The Reunion
Page 5
He’d known men who’d talked of women and children being shot without a second thought – their bodies thrown into ditches. At this moment, he felt like a traitor – he’d capitulated and stayed away in a foreign land for far too long. Why should this young guard talk to him? He’d allowed himself to fall into the hands of the enemy! Now he was trying to return, slip in unnoticed, and he didn’t even have the courtesy to have the passports ready for inspection. What sort of soldier had he been?
Clearly inept.
Hugo looked at the guard and immediately saw parallels with his younger self – so often detailed for guard duty rather than the flying training he’d been promised. He cast his eyes down at the guard’s boots, enquired: ‘Do you find your boots get very hot in this weather?’
‘Yes, very hot.’
From the back of the van a young English voice piped up: ‘Are we at Oma’s?’

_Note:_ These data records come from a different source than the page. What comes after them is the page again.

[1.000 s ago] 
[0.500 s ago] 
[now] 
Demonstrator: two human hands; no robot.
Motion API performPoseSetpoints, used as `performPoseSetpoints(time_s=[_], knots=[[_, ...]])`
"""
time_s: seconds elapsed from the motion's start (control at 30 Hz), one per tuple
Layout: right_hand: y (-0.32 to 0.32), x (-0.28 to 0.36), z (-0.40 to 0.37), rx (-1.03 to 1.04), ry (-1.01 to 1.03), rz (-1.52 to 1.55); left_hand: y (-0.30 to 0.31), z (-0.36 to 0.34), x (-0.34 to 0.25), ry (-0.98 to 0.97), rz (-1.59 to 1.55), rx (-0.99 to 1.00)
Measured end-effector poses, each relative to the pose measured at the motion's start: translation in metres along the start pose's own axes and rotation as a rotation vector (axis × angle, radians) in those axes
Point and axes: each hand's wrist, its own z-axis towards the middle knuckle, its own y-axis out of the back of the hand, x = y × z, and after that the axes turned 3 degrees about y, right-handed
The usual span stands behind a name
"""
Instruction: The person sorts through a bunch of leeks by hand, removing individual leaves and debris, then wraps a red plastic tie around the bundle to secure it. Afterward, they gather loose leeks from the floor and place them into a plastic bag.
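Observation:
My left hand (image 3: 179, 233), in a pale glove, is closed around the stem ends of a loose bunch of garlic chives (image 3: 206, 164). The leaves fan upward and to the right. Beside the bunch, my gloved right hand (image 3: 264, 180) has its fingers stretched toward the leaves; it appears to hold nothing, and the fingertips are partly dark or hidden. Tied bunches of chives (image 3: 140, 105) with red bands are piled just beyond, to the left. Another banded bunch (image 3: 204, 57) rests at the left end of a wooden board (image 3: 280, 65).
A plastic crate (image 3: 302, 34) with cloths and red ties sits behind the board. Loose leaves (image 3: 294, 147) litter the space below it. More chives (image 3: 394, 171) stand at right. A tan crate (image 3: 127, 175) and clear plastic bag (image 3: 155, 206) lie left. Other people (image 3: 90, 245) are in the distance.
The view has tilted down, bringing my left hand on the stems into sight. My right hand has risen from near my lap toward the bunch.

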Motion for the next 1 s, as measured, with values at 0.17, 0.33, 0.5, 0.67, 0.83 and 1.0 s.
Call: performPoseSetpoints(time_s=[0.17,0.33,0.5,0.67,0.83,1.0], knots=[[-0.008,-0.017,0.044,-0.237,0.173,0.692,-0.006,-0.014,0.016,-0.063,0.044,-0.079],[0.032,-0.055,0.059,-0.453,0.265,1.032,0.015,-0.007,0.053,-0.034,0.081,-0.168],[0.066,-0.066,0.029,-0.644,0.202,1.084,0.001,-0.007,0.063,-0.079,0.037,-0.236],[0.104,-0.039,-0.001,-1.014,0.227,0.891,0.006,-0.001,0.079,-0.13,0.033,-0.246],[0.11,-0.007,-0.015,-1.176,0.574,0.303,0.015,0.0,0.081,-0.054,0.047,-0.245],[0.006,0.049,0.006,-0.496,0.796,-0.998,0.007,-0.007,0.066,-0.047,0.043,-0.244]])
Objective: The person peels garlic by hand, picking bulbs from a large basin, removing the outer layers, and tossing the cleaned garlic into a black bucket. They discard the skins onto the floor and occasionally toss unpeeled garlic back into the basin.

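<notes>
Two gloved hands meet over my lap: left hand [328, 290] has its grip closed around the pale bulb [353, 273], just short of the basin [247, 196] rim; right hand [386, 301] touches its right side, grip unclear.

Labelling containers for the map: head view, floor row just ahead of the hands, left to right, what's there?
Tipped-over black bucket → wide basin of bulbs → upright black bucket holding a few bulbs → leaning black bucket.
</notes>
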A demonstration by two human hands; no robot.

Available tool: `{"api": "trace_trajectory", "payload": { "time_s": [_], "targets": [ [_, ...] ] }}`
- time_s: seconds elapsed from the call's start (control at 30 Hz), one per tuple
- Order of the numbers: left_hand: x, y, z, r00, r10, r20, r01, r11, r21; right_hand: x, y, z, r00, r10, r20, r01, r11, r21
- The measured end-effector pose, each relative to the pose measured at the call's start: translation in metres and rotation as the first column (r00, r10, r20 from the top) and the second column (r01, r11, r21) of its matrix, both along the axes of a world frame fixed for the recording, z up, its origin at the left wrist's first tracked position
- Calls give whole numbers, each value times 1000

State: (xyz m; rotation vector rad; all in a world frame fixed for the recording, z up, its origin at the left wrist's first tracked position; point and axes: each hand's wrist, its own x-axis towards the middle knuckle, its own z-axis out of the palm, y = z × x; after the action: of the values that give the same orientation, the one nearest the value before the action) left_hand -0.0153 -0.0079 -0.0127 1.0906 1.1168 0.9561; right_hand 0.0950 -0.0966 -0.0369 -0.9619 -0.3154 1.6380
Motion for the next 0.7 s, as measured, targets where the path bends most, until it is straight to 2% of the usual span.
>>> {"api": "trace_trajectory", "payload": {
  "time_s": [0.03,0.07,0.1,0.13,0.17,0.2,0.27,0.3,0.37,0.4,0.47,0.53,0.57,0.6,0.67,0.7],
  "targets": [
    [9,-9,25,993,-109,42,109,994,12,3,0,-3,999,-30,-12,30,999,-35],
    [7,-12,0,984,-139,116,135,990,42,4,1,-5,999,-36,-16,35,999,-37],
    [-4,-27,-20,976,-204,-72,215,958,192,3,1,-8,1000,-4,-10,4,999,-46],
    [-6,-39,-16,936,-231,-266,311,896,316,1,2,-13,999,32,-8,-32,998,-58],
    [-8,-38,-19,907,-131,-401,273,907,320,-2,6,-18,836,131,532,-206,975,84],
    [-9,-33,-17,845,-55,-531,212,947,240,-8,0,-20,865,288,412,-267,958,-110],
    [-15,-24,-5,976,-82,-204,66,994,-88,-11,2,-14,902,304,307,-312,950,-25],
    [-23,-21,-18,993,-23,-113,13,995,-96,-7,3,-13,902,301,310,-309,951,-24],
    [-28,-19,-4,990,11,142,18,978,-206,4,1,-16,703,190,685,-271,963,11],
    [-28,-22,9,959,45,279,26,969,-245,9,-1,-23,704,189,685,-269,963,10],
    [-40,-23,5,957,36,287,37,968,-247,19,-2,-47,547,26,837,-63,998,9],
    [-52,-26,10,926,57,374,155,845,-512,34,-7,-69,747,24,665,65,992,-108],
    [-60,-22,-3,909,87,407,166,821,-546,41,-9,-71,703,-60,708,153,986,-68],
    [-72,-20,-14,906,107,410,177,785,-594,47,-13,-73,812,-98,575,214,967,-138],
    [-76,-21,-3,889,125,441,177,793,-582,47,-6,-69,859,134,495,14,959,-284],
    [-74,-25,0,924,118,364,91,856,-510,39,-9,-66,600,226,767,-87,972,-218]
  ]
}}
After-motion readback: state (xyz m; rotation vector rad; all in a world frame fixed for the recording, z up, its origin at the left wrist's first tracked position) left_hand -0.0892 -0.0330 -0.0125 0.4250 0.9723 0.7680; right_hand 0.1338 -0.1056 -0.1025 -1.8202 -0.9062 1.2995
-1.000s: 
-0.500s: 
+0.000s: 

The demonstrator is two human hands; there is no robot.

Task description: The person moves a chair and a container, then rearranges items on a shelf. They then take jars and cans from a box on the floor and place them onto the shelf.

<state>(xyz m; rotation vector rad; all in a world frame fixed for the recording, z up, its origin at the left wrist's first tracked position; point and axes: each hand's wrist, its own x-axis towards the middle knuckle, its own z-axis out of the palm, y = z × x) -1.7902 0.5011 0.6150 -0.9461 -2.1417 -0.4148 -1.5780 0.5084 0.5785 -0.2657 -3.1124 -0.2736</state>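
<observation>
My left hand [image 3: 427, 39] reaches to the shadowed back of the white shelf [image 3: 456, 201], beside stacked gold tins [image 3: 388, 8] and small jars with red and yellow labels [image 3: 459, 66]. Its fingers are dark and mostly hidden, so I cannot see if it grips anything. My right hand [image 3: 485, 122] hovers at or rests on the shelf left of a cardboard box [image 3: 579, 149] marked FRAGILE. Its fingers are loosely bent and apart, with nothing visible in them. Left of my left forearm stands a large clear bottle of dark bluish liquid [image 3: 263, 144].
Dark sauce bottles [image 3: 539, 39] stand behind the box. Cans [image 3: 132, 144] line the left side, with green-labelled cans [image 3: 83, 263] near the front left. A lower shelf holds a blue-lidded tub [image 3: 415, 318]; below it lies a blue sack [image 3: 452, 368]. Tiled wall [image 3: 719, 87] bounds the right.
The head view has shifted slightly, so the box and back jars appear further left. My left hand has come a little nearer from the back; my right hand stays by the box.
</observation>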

‘Ah, you think Oma has her own private policemen?’ For once on the long journey, Hugo was pleased that his ever-inquisitive daughter should interject at this point. His relationship with the border guard needed fresh impetus whilst poor Rene searched high and low for their passports.
‘Maybe?’ came the little voice, its owner unseen by the guard.
‘I have a daughter,’ he told Hugo.
‘I have a son also,’ said Hugo. ‘He is asleep. It’s a long way from England. It’s a long way from Cornwall. This is very important for them – for their education.’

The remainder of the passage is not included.